During his time as ESPN’s lead college basketball analyst, Dick Vitale was a regular presence in Durham and Chapel Hill. Especially when Duke or North Carolina were hosting each other in the sport’s preeminent rivalry.
Vitale’s 35-year run calling ESPN’s coverage of the Tobacco Road Rivalry came to an end in 2015, as ESPN promoted Jay Bilas into a position to call his alma mater’s regular-season matchups with the Tar Heels. But while Dickie V said all the right things at the time, we’re now learning that he didn’t exactly take the demotion in stride privately.
In a profile of the college basketball broadcasting legend published on Monday, Sports Business Journal‘s Tom Friend detailed the highs and lows of Vitale’s career and the unmistakable mark he’s left on the sports (and society at large). And that included new information regarding his reaction to being removed from broadcasting the UNC vs. Duke matchup, which was made by then-ESPN president John Skipper.
“That really, deeply hurt him,” an unnamed colleague told Friend of Vitale’s reaction.
Apparently, that feeling lingered for at least three years. According to Friend, Vitale approached longtime ESPN executive George Bodenheimer during the former Detroit coach’s induction into the Sports Broadcasting Hall of Fame in 2018 in hopes of regaining the gig, only to find out that Bodenheimer was no longer with the Worldwide Leader in Sports.
Nevertheless, Vitale has remained at ESPN ever since, and while he may no longer be the network’s top analyst, he’s still a staple of its college basketball coverage. And the hurt from being removed from the Duke vs.
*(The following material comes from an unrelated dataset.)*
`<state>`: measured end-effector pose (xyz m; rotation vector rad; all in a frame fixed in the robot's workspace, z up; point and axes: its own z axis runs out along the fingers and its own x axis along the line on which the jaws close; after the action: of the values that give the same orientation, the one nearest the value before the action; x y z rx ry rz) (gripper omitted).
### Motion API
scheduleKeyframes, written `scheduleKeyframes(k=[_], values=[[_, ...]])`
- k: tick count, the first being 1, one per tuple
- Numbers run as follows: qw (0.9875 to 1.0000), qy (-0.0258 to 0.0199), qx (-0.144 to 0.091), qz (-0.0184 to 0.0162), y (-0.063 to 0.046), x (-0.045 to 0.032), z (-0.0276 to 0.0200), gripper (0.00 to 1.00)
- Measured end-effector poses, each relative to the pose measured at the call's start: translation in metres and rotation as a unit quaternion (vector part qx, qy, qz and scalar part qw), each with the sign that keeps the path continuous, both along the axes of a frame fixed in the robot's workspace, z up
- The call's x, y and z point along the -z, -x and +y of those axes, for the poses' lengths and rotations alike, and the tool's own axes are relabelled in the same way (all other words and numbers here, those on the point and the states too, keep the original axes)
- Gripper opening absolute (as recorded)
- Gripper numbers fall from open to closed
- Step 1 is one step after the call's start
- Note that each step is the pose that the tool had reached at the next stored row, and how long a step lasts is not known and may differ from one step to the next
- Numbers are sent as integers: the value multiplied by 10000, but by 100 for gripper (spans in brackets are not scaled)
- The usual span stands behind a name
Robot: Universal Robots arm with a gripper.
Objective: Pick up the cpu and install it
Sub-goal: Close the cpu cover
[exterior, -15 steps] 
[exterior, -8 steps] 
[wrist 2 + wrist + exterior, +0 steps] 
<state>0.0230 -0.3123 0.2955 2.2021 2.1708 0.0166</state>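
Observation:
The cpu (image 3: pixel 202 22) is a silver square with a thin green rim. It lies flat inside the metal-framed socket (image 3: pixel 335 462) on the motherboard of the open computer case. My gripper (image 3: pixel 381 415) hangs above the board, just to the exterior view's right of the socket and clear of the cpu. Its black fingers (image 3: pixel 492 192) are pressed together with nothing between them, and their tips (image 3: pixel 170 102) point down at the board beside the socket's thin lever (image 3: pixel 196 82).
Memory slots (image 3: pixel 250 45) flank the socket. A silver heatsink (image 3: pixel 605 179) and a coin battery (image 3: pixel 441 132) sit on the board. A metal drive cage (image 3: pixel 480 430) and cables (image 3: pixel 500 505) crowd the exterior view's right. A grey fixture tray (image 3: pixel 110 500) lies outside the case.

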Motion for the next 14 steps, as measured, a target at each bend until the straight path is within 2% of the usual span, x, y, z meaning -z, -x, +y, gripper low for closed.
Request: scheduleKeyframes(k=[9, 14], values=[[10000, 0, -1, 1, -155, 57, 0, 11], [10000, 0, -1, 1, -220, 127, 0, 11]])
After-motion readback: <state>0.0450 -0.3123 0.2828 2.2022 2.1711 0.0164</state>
UNC game has obviously paled in comparison to the cancer battles he’s endured over the course of the last few years, the most recent of which cost him the better part of the past two seasons until he returned to the broadcast booth earlier this year.
Last month, Vitale signed a new deal with ESPN that will keep him under contract through the 2027-28 season. And to that end, Friend also had new details on the network’s plans for the 86-year-old, revealing that he’ll likely call two games a week as a part of a three-man booth.